#### [Your task]
Which lines belong in your copy? Those from the start of the data through the line with "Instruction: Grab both", exactly as written, without any pictures.

#### [Data shown]
☆ ☆ ☆
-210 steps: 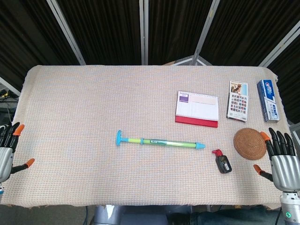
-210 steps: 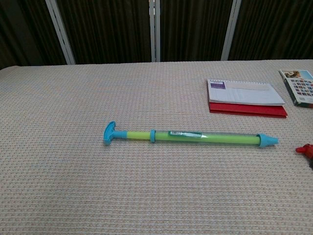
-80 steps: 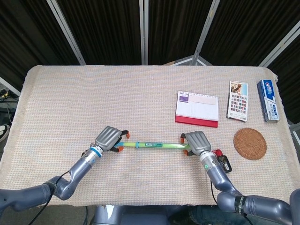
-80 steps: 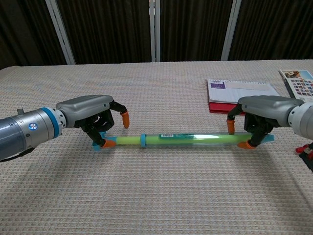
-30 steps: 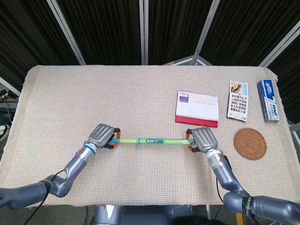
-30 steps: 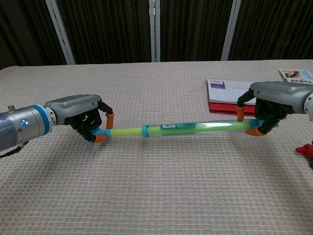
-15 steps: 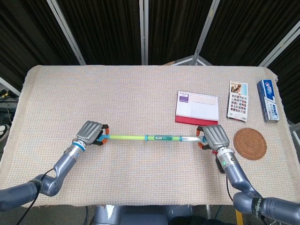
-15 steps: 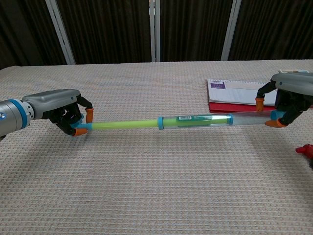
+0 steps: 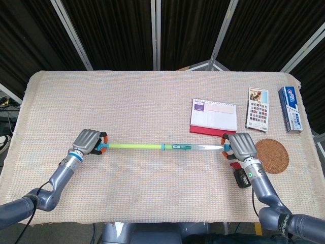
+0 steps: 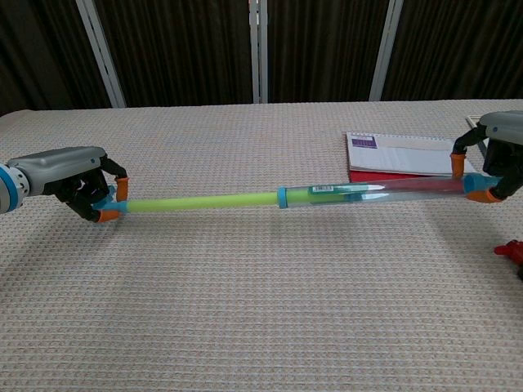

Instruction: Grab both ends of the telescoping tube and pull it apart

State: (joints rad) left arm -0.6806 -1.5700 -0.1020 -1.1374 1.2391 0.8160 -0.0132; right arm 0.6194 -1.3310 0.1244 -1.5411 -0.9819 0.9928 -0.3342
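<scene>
The telescoping tube (image 9: 152,146) (image 10: 245,200) hangs level above the table, drawn out long: a thin green rod on the left, a blue collar (image 10: 282,197) in the middle, a clear barrel on the right. My left hand (image 9: 87,141) (image 10: 69,190) grips the blue handle end. My right hand (image 9: 242,146) (image 10: 498,155) grips the barrel's far end, partly cut off by the frame edge in the chest view.
A desk calendar with a red base (image 9: 214,118) (image 10: 406,163) lies behind the barrel. A woven coaster (image 9: 272,155), a photo card (image 9: 257,109) and a blue box (image 9: 290,108) sit at the right. A red and black gadget (image 9: 241,177) lies under my right wrist.
Both hands have moved further apart, left hand leftward and right hand rightward. More green rod has slid out of the barrel, and the collar has shifted right.
</scene>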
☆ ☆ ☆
#### [Solution]
-210 steps: 
-210 steps: 
-80 steps: 
-80 steps: 
-30 steps: 
-30 steps: 
-15 steps: 
-15 steps: 
+0 steps: 
+0 steps: 

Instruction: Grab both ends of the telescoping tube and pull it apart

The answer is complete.